Nov 9 2024 – Everest Base Camp (Almost)
One of the more bizarre things that happens to the human body in hypoxic conditions is you have really weird dreams. You also don’t necessarily have full control over your bodily functions. I had a dream in which I went to the bathroom, and woke up to discover I had shit and pissed myself. Not my finest moment. A good friend did remind me that astronauts, SR71 pilots, flight medics, and snipers, all have to piss or shit themselves at some point. That made me feel a little better. But not much.
I also have developed the Khumbu cough. Most people up here get it. The cause is believed to be related to the fact that by the time you get to this point you’ve been inhaling aerosolized yak shit for nearly two weeks while you’re open mouth gasping for air. It’s not pleasant, but it’s not life threatening.
Once I cleaned myself up I began my hike up the Khumbu Glacier to Everest Base Camp.
Remember kids, when you’re using a day pack for a side trek be sure to transfer all your essential items. I fell victim to the rookiest of all backpacking mistakes and completely forgot to put toilet paper in my day pack. So of course halfway to Everest base camp my colon announced that I had two choices. 1. Continue on and most assuredly shit myself, again. Or 2. Turn around and hope I make it back to the lodge before shitting myself. I opted for 2, and thankfully there was no shitting myself that time.
Anyway.

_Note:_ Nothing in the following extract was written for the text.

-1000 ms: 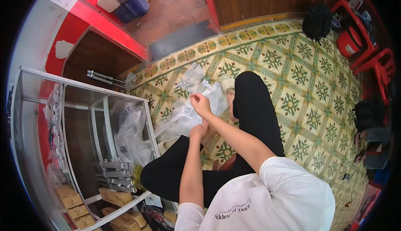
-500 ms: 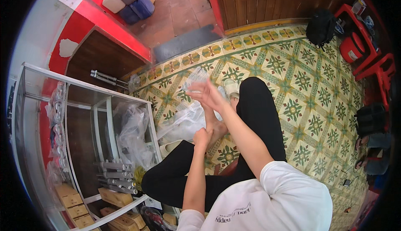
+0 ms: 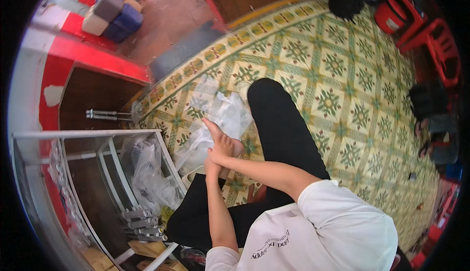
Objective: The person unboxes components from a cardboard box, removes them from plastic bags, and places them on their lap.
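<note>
My left leg is folded across, and its bare foot (image 3: 211, 129) points up and away from me. Around the ankle, my left hand (image 3: 212, 164) is closed, partly covered by the right wrist. My right hand (image 3: 223, 146) rests closed over the middle of the foot, fingers curled on the skin. Beyond the toes, a crumpled white plastic bag (image 3: 230, 115) and a clear plastic sheet (image 3: 204, 91) lie on the tiles. A pale shoe (image 3: 190, 176) sits beside the folded leg, and another pale shoe (image 3: 242, 89) shows by my right knee.
At left stands a glass display case (image 3: 88, 134) with plastic bags, metal shock absorbers (image 3: 144, 222) and cardboard boxes (image 3: 147, 248). Plastic jugs (image 3: 110, 11) are stacked beyond the doorway. A red chair (image 3: 443, 50), a red bucket (image 3: 390, 15) and a black backpack (image 3: 346, 0) stand at right.
My right hand, raised with fingers spread above the foot, has come down onto it. My left hand keeps its hold at the ankle. The whole view has shifted and turned slightly.
</note>
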Demonstrator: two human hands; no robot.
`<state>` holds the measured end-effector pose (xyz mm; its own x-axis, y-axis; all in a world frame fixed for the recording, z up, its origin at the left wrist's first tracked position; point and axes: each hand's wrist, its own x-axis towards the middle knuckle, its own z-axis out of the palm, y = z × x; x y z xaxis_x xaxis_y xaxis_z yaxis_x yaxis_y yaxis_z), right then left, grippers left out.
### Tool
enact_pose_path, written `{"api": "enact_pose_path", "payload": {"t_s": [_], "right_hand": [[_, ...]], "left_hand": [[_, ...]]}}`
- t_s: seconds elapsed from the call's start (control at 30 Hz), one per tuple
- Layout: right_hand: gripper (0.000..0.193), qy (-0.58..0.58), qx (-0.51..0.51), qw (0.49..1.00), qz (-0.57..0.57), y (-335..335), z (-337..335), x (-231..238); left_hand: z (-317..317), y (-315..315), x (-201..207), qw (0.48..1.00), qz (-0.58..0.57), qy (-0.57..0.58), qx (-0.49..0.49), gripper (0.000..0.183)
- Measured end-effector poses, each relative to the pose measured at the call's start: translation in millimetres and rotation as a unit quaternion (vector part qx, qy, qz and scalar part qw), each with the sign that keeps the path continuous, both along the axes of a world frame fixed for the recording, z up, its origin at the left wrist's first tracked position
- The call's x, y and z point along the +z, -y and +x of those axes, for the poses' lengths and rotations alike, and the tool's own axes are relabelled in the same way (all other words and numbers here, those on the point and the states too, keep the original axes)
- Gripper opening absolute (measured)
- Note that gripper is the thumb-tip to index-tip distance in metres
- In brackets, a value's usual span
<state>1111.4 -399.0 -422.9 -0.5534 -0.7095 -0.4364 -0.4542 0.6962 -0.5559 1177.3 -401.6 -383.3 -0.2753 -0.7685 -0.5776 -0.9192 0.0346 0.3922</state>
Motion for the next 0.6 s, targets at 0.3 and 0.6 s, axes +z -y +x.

Energy is not something I have an abundance of at this altitude. I discovered that my PulseOx just displays an error message when your SpO2 drops below 70%. I’m somehow not showing symptoms of acute altitude sickness here. Still, wasn’t about to head back up for a photo, so, this is as close as I got:

Right now I’m sitting in my lodge drinking hot chocolate at an altitude that hot chocolate has no business being at. And tomorrow I start to descend.

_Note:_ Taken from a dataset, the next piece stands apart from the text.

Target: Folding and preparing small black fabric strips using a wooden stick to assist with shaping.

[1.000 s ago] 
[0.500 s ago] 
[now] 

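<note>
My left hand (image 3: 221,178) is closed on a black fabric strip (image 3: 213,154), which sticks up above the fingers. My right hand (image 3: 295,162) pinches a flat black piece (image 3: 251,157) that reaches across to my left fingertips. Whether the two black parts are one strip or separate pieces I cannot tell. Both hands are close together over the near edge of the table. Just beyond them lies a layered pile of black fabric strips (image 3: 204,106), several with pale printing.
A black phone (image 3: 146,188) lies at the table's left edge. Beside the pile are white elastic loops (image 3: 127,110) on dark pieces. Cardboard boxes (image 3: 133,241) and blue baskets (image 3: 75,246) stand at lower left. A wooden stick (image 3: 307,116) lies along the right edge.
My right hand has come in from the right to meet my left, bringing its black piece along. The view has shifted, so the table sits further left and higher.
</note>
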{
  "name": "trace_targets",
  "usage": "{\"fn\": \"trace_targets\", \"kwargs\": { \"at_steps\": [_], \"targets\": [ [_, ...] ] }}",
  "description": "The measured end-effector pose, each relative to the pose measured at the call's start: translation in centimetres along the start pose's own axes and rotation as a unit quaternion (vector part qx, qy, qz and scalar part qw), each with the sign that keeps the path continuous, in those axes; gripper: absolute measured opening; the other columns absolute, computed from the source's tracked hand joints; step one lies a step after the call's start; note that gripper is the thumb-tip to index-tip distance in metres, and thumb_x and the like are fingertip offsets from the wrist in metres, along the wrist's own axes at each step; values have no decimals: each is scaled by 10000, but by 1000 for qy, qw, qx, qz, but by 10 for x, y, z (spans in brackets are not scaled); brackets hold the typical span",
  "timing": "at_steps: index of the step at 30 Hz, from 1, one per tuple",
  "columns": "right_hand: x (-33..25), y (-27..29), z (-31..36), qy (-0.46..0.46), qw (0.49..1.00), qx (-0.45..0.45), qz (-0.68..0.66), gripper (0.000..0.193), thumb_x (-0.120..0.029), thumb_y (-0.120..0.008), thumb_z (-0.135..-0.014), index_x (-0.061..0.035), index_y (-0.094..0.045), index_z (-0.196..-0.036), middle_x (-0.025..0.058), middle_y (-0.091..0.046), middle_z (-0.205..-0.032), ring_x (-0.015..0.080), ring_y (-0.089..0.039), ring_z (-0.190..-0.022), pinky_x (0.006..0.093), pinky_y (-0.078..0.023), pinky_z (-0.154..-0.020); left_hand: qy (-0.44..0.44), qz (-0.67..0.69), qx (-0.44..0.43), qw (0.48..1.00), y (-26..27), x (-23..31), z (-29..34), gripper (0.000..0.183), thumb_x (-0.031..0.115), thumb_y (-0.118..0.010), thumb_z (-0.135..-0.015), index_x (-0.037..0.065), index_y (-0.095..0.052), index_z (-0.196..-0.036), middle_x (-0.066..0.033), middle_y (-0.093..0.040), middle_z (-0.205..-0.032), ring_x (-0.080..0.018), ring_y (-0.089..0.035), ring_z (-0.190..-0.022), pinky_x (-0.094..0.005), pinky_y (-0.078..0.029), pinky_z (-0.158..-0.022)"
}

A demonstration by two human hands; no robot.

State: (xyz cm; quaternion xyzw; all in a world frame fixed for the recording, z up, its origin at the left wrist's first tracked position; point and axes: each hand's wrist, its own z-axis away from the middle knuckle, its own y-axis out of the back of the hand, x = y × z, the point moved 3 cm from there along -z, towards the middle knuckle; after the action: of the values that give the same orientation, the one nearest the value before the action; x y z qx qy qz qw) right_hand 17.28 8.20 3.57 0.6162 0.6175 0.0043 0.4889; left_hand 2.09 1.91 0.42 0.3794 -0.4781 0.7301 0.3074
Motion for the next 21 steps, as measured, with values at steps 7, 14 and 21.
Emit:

My original itinerary was going to have me go over two more high passes to see other valleys. That’s not going to happen. Because I came up one side of the valley I can to some extent do down the other side and see new places, and the lower I get the easier it’ll get.

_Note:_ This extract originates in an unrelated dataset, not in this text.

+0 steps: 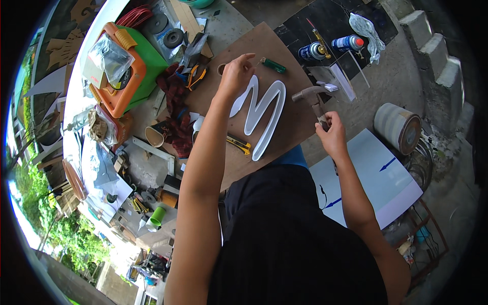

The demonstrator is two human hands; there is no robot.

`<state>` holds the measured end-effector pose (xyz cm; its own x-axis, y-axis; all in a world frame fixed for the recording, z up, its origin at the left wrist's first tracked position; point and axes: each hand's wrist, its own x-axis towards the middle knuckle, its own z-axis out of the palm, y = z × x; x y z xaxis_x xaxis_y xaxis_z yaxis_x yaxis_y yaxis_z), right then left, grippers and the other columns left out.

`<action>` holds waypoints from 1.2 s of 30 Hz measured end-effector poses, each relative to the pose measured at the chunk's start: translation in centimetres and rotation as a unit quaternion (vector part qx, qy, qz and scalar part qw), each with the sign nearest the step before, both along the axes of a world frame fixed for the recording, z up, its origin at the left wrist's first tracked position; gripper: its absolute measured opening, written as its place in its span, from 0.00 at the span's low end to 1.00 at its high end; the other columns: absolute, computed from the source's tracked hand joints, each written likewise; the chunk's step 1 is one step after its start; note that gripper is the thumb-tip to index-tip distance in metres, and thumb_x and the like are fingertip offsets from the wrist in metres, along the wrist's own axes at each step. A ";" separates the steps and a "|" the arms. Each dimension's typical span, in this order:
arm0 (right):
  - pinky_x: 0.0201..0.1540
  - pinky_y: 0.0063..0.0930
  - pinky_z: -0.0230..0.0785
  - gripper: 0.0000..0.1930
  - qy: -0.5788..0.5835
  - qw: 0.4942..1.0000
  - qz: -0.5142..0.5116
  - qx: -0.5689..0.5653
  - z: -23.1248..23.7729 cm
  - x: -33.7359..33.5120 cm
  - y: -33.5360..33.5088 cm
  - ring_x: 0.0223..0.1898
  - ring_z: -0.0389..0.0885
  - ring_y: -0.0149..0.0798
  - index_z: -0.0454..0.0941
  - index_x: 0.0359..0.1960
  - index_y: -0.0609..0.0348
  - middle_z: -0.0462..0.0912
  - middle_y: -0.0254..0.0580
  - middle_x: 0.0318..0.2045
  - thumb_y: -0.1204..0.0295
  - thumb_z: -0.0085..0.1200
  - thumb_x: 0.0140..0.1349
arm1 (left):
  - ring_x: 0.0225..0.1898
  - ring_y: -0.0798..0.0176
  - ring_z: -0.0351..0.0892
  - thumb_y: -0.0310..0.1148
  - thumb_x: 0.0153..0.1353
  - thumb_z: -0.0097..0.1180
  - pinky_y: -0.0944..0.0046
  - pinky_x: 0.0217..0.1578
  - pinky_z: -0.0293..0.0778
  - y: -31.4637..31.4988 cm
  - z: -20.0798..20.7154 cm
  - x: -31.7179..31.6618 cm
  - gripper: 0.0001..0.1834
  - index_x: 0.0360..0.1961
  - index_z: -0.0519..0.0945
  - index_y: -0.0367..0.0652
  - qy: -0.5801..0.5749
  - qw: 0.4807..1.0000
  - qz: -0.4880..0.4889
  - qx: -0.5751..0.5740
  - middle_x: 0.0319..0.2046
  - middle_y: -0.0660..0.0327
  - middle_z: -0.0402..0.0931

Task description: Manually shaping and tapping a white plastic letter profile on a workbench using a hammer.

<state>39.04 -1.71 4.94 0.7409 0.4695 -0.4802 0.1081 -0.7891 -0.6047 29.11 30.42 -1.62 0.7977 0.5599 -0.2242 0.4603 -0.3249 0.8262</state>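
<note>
Green-and-orange toolbox seen at far left. Left hand held partly open above brown surface, fingers bent; whether anything is gripped cannot be told. White zigzag-shaped piece laid on surface, beside left hand. Hammer gripped by handle in closed right hand.

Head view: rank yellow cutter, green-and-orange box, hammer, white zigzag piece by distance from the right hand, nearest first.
From the right hand:
1. Hammer: in its grip.
2. White zigzag piece: to its left, on the brown board.
3. Yellow cutter: left, beyond the piece.
4. Green-and-orange box: far upper left.
</note>
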 end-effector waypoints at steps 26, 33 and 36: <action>0.50 0.39 0.75 0.19 -0.028 0.991 0.042 0.121 3.1 1.2 9.1 0.43 0.83 0.47 0.73 0.50 0.64 0.83 0.49 0.41 0.76 0.66 0.59 | 0.43 0.52 0.84 0.33 0.62 0.62 0.56 0.46 0.79 0.7 -2.2 -2.2 0.07 0.39 0.88 0.47 -0.032 0.973 -0.112 0.197 0.38 0.60 0.86; 0.51 0.41 0.74 0.20 -0.051 0.987 0.069 0.138 1.9 1.0 9.8 0.44 0.83 0.52 0.75 0.51 0.65 0.82 0.52 0.44 0.76 0.65 0.59 | 0.44 0.52 0.84 0.36 0.64 0.62 0.55 0.46 0.79 0.3 -2.0 -2.2 0.08 0.40 0.89 0.48 -0.020 0.976 -0.114 0.186 0.39 0.61 0.87; 0.51 0.39 0.75 0.20 -0.094 0.983 0.109 0.114 1.9 0.8 10.3 0.47 0.84 0.50 0.77 0.53 0.67 0.82 0.52 0.45 0.76 0.65 0.59 | 0.44 0.53 0.84 0.35 0.64 0.62 0.55 0.46 0.79 0.2 -2.2 -2.3 0.08 0.41 0.88 0.49 -0.001 0.975 -0.119 0.187 0.38 0.61 0.87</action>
<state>39.85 8.56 6.84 0.6759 0.7072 -0.2073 0.3872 -0.5802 -0.7165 26.81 30.60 -3.82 0.9149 0.4018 -0.0383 0.3339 -0.7003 0.6309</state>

Anyway. I’m probably going to spend the rest of the day napping, and tomorrow I begin the trek down. Part of me feels disappointed in myself for not making it to base camp proper, but then again, the only thing to see there that I couldn’t see from where I turned around is the boulder on the glacier that has “EBC” spray painted on it. At these altitudes you can walk miles and although the rocks in front of you are different, everything else looks exactly the same.